Les pertes de territoire les plus significatives ont notamment été relevées au long de la frontière septentrionale de la Syrie, qui la sépare de la Turquie, notamment autour de la ville de Tal Abyad qui constituait le principal point d'accès de Daech au territoire turc depuis Raqqa. Un "impact financier négatif" sur l'organisation terroriste dû à la perte de cet important poste de frontière avait été constaté "avant l'intensification récente des frappes aériennes contre les capacités de production de pétrole du groupe", observe un analyste d'IHS, Columb Strack.

Mais d'autres "pertes substantielles" ont aussi été subies par Daech en Iraq : notamment celles de la ville de Tikrit, de la raffinerie de Baiji , et d'une partie de la principale de l'autoroute reliant Raqqa et Mosul, "qui complique le transfert de marchandises et de combattants entre les deux plus grandes villes contrôlées par Daech", ajoute Columb Strack.

Gains et pertes de territoire pour Daech en 2015. Cliquer sur l'image pour l'agrandir.

Les Kurdes, un obstacle plus qu'un objectif pour Daech

En revanche, les conquêtes les plus significatives du groupe terrorise en 2015 ont été réalisées dans l'Ouest de la Syrie, suite à l'offensive quasi simultanée lancée en mai contre Palmyre et Ramadi. C'est justement à cause de ces attaques, ayant exigé un redéploiement d'hommes (du Nord à l'Ouest et ensuite de Raqqa à Tal Abyad), que Daech a perdu la partie septentrionale de la Syrie, explique IHS, soulignant :

"Cela indique que l'Etat islamique était débordé, et aussi que contrôler le territoire kurde est considéré comme moins important qu'expulser le gouvernements syrien et irakien des terres traditionnellement sunnites."

"Les analyses géospatiales de nos données montrent que l'activité de l'Etat islamique en dehors des zones qu'il contrôle est fortement concentrées autour de Bagdad et Damas, et beaucoup moins dans le territoire kurde.

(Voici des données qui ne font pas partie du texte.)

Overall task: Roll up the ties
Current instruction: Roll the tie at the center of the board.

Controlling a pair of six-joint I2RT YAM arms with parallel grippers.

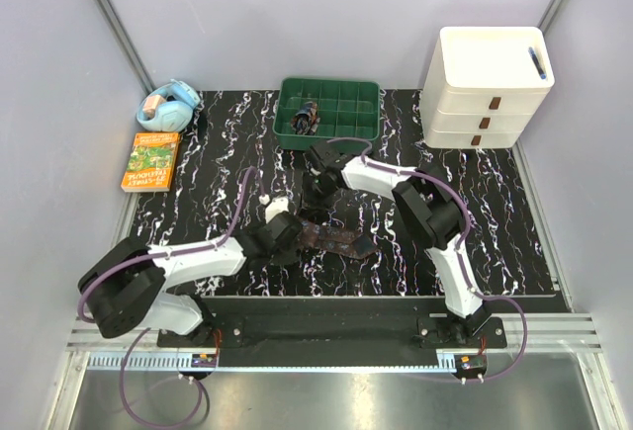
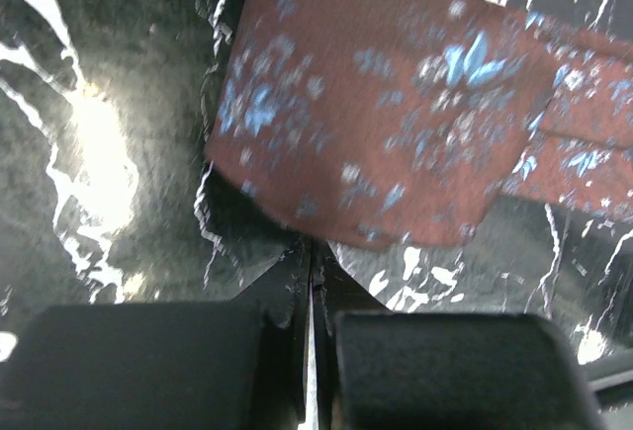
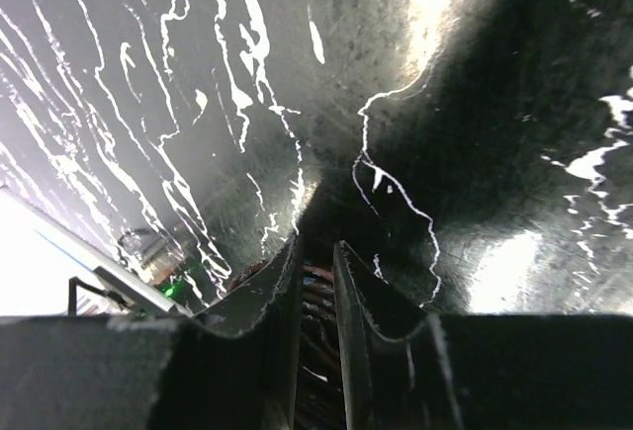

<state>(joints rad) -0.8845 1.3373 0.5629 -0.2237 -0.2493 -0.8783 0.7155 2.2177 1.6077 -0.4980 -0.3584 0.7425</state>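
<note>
- While rolling at mat (image 1: 495, 242) centre, needs cloth steadied: hence left gripper (image 2: 312, 306) pressed together, seemingly empty, tips just short of tie (image 2: 376, 104), probably poised to pin or tuck.
- Just beyond, over mat's middle: right gripper (image 3: 316, 247) pointing down, narrowly pinching reddish cloth, likely tie's far part, for winding.
- At mat's far edge: tray (image 1: 331, 82) with dark roll (image 1: 308, 117) in one compartment, perhaps a finished tie.
- Off mat's far right corner, drawers (image 1: 485, 84); off far left, book (image 1: 151, 161).
- Below all: glossy black marbled mat, glare patches; around, plain grey walls (image 1: 326, 15).
</note>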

Les Kurdes semblent représenter surtout un obstacle pour l'Etat islamique, plutôt qu'un objectif en soi", ajoute IHS.

Le gouvernement syrien récupère un peu grâce à la Russie

Les Kurdes syriens apparaissent ainsi être les "grands gagnants" de l'années 2015, comparés à Daech, mais aussi à leurs frères et sœurs d'Irak, aux gouvernements irakien et syrien et aux rebelles sunnites syriens, relève l'institut d'analyse. Non seulement "ils ont établi leur contrôle sur quasiment tous les territoires syriens traditionnellement kurdes", en élargissant  les zones dominées de 186%. Ils représentent aussi "la composante la plus large des Forces démocratiques syriennes", qui aux yeux des Etats-Unis devront constituer l'élément clé en cas d'envoi de troupes au sol contre Daech en 2016, note IHS.

Quant au gouvernement syrien, il "est parvenu à renverser quelques-unes des pertes territoriales souffertes auparavant, grâce à l'intervention militaire de la Russie en septembre". Toutefois, selon IHS, le gouvernement syrien ne contrôle que 30.000 kilomètres carrés, "ce qui constitue une perte nette globale de 16% de ses terres en 2015", souligne IHS.

Un "califat éloigné" en Indonésie?

Le constat d'un rétrécissement du territoire contrôlé par Daech n'empêche pas d'autres pays de s'inquiéter. L'Australie a notamment lancé mardi 22 décembre une alerte quant au risque de création par l'organisation terroriste d'un "califat éloigné" en Indonésie, en tentant d'accroître sa présence et ses activités dans le pays musulman le plus peuplé du monde. Interrogé par le journal The Australian au lendemain d'une rencontre avec des ministres et responsables de la police australiens et indonésiens, le ministre australien de la Justice George Brandis a expliqué :

"L'Etat islamique a déclaré son intention d'établir des califats au-delà du Proche-Orient, en fait des califats de province. Il a identifié l'Indonésie comme le site de ses ambitions."

Les autorités indonésiennes ont d'ailleurs annoncé avoir déjoué un attentat suicide projeté à Jakarta pour le Nouvel An. Les autorités australiennes estimeraient cependant que les chances de réussite d'un tel projet d'élargissement de Daech seraient peu nombreuses, nuance The Australian, cité par Europe 1.